1.2 MGD Desalination Plant
- Interactive map of 1.2 MGD Desalination Plant
- Location: Gwadar, Balochistan, Pakistan
- Coordinates: 25°06′36″N 62°19′59″E﻿ / ﻿25.110°N 62.333°E
- Daily capacity: 1.2 million gallons
- Cost: $12.7 million (estimated)
- Completion date: 4 December 2023

= Gwadar Seawater Desalination Plant =

Water desalination plant in Gwadar, Pakistan

The Gwadar Seawater Desalination Plant is a desalination project in Gwadar, Pakistan, aimed at meeting water shortages in the city. The plant was established with the support of the Chinese government and is designed to provide clean drinking water to the residents of Gwadar. The desalination plant was inaugurated on 4 December 2023.

==Capacity and function==
The plant can treat 1.2 million gallons of seawater per day. The water problem in Gwadar city is expected to be solved to a great extent. The plant is operational and supplies 5,000 tonnes of drinking water per day.

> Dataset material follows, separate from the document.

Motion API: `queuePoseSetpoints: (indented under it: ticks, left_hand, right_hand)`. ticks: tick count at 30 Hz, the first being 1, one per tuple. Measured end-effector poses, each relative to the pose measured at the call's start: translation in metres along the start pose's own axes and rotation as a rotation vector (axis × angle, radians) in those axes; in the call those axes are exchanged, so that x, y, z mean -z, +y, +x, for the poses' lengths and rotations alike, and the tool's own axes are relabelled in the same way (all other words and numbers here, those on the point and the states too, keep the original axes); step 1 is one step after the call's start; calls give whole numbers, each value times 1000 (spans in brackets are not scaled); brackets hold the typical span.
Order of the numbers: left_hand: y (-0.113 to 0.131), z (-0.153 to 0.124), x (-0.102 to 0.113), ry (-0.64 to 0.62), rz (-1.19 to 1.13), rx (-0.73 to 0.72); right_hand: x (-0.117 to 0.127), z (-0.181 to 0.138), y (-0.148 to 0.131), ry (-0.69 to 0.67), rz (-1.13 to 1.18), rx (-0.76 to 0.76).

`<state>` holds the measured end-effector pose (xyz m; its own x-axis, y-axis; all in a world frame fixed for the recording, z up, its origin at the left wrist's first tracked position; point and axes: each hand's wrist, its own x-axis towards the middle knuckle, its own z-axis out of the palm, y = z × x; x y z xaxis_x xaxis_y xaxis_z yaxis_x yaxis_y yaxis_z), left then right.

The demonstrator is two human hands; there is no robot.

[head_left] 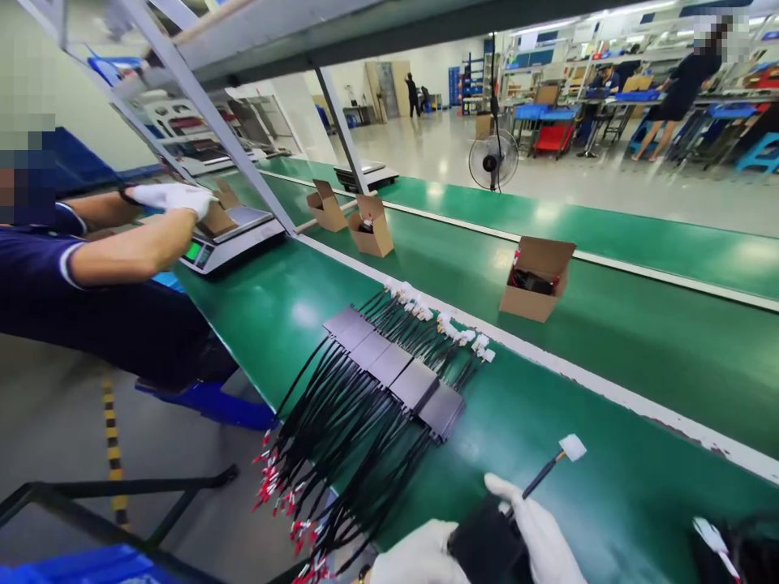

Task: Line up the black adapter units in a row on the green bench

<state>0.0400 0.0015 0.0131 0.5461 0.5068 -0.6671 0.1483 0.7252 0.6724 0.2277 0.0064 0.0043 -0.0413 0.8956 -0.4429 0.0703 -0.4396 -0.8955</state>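
At the bottom edge, my left hand (419, 556), in a white glove, is closed on the left side of a flat black box (490, 543). My right hand (544, 535), gloved too, grips the same box from the right, its thumb along the top edge. Out of the box, past my right hand, runs a short black cable ending in a white connector (572, 448). Beyond my hands lies a row of stacked flat black boxes (414, 383), with white connectors (447, 324) at one end and long black leads with red tips (268, 478) hanging over the bench edge.
Open cardboard boxes (532, 300) stand on the green conveyor (639, 341) behind a white rail. At left, a co-worker's gloved hands (176, 199) hold a carton over a scale (243, 239). More black leads (748, 551) lie at lower right. A metal shelf frame (213, 122) rises above.
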Motion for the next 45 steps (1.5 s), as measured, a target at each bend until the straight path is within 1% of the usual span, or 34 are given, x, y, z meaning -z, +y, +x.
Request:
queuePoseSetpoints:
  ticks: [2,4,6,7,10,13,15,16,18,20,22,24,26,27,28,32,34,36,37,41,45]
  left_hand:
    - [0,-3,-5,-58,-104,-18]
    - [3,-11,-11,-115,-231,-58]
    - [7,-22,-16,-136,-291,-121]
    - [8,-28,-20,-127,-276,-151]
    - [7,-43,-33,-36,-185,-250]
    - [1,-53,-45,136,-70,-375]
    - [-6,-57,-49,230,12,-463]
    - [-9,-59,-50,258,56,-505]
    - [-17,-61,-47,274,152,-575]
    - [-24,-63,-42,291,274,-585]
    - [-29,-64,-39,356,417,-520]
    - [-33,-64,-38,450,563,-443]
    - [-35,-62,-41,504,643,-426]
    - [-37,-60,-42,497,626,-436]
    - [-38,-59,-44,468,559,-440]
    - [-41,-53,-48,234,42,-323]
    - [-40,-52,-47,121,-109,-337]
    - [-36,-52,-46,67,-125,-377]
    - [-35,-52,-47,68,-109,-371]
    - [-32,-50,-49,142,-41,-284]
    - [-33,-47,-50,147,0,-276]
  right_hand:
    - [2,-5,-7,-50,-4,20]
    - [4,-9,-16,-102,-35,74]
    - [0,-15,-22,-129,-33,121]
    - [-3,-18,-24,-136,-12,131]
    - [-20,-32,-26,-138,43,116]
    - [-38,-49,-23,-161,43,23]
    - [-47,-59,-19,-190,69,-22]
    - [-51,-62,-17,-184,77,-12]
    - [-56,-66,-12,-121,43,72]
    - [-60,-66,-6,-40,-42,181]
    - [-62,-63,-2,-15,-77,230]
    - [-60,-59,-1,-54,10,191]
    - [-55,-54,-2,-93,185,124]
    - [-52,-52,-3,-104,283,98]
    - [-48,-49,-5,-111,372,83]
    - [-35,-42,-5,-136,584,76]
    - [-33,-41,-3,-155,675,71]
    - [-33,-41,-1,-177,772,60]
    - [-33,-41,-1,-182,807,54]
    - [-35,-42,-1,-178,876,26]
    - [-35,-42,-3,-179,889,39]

==Construction and development==
The construction of the desalination plant was completed in collaboration with the Gwadar Port Authority and China Harbor Engineering Company. By November 15, 2022, about 30 percent of the construction work had been completed. The pace of work was expected to be completed before April 2023. The desalination plant was inaugurated on 4 December 2023 by Prime Minister Anwaar ul Haq Kakar.

The cost of this project was 2 billion rupees, which was financed by the Chinese government.